__Task requirements__:
The listing that follows is to be repeated exactly.
:::::
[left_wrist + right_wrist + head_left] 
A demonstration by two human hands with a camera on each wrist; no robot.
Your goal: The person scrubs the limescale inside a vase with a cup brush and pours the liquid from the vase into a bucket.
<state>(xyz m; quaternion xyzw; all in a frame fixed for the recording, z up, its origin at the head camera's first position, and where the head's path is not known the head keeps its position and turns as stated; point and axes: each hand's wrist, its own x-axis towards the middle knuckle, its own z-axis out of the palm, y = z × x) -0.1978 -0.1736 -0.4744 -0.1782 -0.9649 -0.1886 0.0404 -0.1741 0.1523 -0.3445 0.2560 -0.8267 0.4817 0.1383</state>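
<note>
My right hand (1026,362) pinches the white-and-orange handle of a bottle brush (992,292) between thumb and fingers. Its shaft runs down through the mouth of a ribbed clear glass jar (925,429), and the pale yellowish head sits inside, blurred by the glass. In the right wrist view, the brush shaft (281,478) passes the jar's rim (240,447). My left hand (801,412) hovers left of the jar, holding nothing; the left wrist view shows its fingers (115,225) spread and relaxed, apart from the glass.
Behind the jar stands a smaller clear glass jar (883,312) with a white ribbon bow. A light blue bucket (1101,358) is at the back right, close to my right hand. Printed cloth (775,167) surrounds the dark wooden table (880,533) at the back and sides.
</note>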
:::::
__Expected answer__:
[left_wrist + right_wrist + head_left] 
A demonstration by two human hands with a camera on each wrist; no robot.
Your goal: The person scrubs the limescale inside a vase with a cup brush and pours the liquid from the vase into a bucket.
<state>(xyz m; quaternion xyzw; all in a frame fixed for the recording, z up, its origin at the head camera's first position, and where the head's path is not known the head keeps its position and turns as stated; point and axes: each hand's wrist, its own x-axis towards the middle knuckle, its own z-axis out of the palm, y = z × x) -0.1978 -0.1736 -0.4744 -0.1782 -0.9649 -0.1886 0.0404 -0.1741 0.1523 -0.3445 0.2560 -0.8267 0.4817 0.1383</state>
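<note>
My right hand (1026,362) pinches the white-and-orange handle of a bottle brush (992,292) between thumb and fingers. Its shaft runs down through the mouth of a ribbed clear glass jar (925,429), and the pale yellowish head sits inside, blurred by the glass. In the right wrist view, the brush shaft (281,478) passes the jar's rim (240,447). My left hand (801,412) hovers left of the jar, holding nothing; the left wrist view shows its fingers (115,225) spread and relaxed, apart from the glass.
Behind the jar stands a smaller clear glass jar (883,312) with a white ribbon bow. A light blue bucket (1101,358) is at the back right, close to my right hand. Printed cloth (775,167) surrounds the dark wooden table (880,533) at the back and sides.
</note>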

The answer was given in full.